| How many lines of vimscript have you written? No, copy-pasting config lines from someone's dotfiles doesn't count. How many times have you opened the source code of some vim plugin you are using and tried to modify what it does? If I were to hazard a guess: zero. That was also me during ten years of vim usage. Vim encourages the mindset of mastery = learning a bunch of tricks, remembering them and incorporating them into muscle memory. Emacs on the other hand encourages the mindset that my editor is a programmable tool, I am a programmer, I can make it do whatever I want. You are always just one click away from the source code implementing any functionality of your editor, which you can, if you choose to do so, modify and evaluate on the fly. > vi is available basically everywhere Emacs-like shortcuts are also available wherever you have readline (e.g. many shells). >This has saved my ass at least twice where I couldn't access vim or had internet access to install XYZ editor. In those situations, I also still use vim. But 99% of the time, I am not on some remote machine, I am on my personal computer, so I can choose to use a tool that is not installed by default. The basic vim commands I have internalized over the years are sufficient for those odd jobs. >So as a power vim user I see no reason to switch. To each their own. Personally, I think that Emacs is a much more rewarding tool to master. >most editors now have support for reasonable vim bindings So does Emacs :) In fact Emacs' vim plugin is probably has the most feature rich of all the vim emulations. |
Neovim also supports configuring your setup in lua, certainly a better language than vimscript (which I agree isn't great) and lets you write native neovim plugins in lua.

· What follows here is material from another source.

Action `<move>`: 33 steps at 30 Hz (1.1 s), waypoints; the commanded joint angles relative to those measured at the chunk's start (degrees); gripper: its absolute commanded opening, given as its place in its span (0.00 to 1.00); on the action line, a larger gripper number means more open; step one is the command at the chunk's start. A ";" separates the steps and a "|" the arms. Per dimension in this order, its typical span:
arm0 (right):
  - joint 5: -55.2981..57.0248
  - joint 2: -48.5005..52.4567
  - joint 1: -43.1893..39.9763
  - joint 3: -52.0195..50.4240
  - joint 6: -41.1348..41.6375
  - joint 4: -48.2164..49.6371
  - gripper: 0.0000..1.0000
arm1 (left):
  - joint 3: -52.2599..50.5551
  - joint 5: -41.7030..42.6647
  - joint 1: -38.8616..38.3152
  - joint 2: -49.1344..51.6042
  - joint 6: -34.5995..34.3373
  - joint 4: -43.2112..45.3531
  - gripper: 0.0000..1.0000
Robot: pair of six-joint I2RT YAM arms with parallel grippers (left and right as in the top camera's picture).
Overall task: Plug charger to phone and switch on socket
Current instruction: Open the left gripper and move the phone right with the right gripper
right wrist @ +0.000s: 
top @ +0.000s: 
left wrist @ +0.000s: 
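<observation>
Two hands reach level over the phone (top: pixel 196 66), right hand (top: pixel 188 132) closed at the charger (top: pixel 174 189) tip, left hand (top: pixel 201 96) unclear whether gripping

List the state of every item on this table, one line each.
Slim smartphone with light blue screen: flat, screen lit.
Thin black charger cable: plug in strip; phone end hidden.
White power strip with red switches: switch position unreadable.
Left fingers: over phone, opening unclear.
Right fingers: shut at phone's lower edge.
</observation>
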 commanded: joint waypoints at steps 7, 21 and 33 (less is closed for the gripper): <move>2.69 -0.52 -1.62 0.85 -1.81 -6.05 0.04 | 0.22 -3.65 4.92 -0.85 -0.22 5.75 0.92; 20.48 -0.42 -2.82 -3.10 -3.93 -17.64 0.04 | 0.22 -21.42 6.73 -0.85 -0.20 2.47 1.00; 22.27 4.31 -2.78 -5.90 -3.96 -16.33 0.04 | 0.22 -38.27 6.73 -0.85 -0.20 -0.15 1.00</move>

Emacs of course supports LSP (and probably treesitter), I'm just reflecting on the fact that (neo)vim continues to evolve.
I think without neovim, vim popularity would have continued to degrade. Though the community, especially with packages like Coc.vim, continues to push vim along and bring support for external features. I personally think neovim is the future over vim given its management and native support for LSP and Treesitter.
In either case, its awesome both editors are still going strong! While VSCode and JetBrains' IDEs are great, they always feel crowded compared to vim. I love that both (neo)vim and emacs still have such large communities behind them. Both are great examples of software that is old, receives improvements and evolves, and continuously delivers value to their users.